— ABOUT THIS TASK —
Repeat the lines below exactly as written, please, from the line with "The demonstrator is" to the line with "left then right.", both lines included, and no others.
---
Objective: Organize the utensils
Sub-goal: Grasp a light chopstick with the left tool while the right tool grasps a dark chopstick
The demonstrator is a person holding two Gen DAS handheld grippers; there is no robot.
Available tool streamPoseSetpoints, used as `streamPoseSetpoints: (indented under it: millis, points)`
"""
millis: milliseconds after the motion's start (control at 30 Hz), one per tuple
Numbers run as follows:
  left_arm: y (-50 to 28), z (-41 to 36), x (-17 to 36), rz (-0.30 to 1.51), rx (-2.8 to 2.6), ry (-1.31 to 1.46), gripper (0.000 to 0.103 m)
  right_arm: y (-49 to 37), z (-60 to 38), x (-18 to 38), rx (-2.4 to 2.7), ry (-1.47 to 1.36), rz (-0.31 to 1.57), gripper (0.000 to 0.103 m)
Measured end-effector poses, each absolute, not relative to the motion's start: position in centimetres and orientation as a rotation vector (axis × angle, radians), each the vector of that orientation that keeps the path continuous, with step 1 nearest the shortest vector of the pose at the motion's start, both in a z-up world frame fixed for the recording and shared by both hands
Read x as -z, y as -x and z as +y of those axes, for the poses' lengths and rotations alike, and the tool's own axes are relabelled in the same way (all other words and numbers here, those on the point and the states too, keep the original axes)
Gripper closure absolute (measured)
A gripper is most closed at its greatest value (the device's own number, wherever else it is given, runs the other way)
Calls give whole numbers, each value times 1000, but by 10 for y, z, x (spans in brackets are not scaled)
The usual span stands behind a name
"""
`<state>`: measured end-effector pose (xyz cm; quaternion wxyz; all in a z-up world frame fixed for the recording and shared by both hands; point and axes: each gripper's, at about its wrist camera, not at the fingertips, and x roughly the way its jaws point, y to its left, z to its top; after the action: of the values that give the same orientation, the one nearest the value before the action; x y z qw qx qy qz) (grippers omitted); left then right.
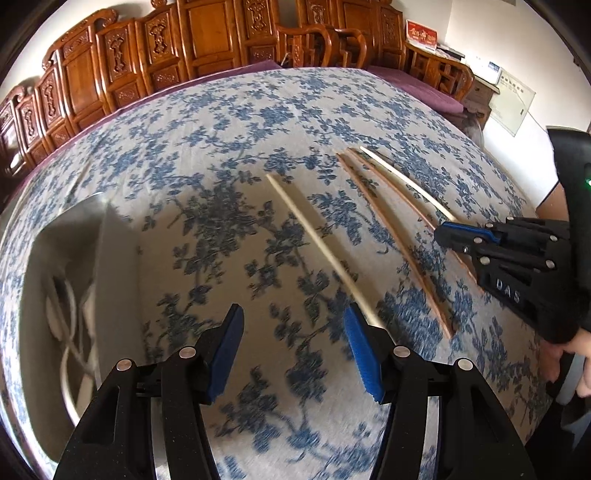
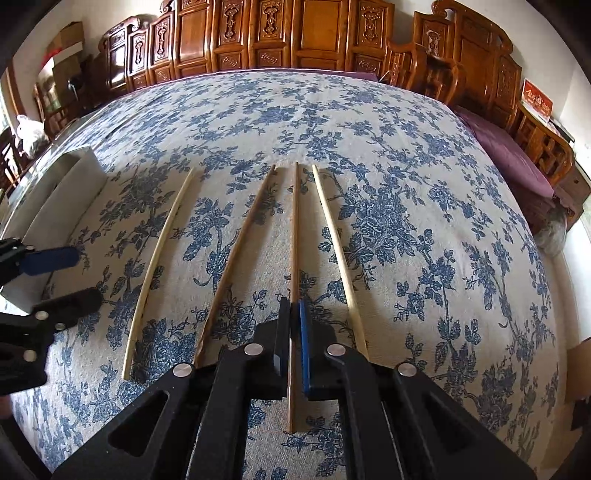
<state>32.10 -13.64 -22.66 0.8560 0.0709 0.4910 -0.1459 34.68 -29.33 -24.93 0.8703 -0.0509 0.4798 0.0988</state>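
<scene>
Four chopsticks lie side by side on the blue-flowered tablecloth [image 2: 369,147]. From left to right they are a pale chopstick [image 2: 159,266], a brown chopstick [image 2: 240,251], a second brown chopstick [image 2: 294,229] and another pale chopstick [image 2: 334,251]. My right gripper [image 2: 293,302] is shut on the near part of the second brown chopstick, which runs between its pads. My left gripper [image 1: 293,312] hovers open over the cloth with nothing between its fingers. Its right fingertip sits just beside the near end of the left pale chopstick [image 1: 314,236]. The right gripper [image 1: 441,232] shows at the right of the left wrist view.
A light box-like container [image 1: 74,258] stands at the table's left edge, with blurred pale utensils inside; it also appears as a white container [image 2: 62,184]. Carved wooden chairs [image 2: 295,33] line the far side. A hand [image 1: 565,354] holds the right gripper.
</scene>
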Motion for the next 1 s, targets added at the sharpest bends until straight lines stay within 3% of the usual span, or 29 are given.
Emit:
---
— ANSWER —
The demonstrator is a person holding two Gen DAS handheld grippers; there is no robot.
Available tool streamPoseSetpoints, used as `streamPoseSetpoints: (indented under it: millis, points)`
"""
millis: milliseconds after the motion's start (control at 30 Hz), one per tuple
Numbers run as follows:
  left_arm: y (-50 to 28), z (-41 to 36), x (-17 to 36), rz (-0.30 to 1.51), rx (-2.8 to 2.6), ry (-1.31 to 1.46), gripper (0.000 to 0.103 m)
  right_arm: y (-49 to 37), z (-60 to 38), x (-18 to 38), rx (-2.4 to 2.7), ry (-1.47 to 1.36), rz (-0.31 to 1.57), gripper (0.000 to 0.103 m)
Measured end-effector poses, each absolute, not relative to the motion's start: position in centimetres and orientation as a rotation vector (axis × angle, radians), each the vector of that orientation that keeps the path continuous, with step 1 nearest the shortest vector of the pose at the motion's start, both in a z-up world frame fixed for the recording and shared by both hands
Read x as -z, y as -x and z as +y of those axes, for the poses' lengths and rotations alike, and the tool's own axes are relabelled in the same way (all other words and numbers here, those on the point and the states too, keep the original axes)
Gripper closure absolute (measured)
A gripper is most closed at its greatest value (the device's own number, wherever else it is given, runs the other way)
Calls give whole numbers, each value times 1000, but by 10 for y, z, x (spans in brackets are not scaled)
The usual span stands behind a name
"""
`<state>`: measured end-effector pose (xyz cm; quaternion wxyz; all in a z-up world frame fixed for the recording and shared by both hands; point and axes: each gripper's, at about its wrist camera, not at the fingertips, and x roughly the way its jaws point, y to its left, z to its top; after the action: of the values that give the same orientation, the one nearest the value before the action; x y z qw qx qy qz) (grippers omitted); left then right.

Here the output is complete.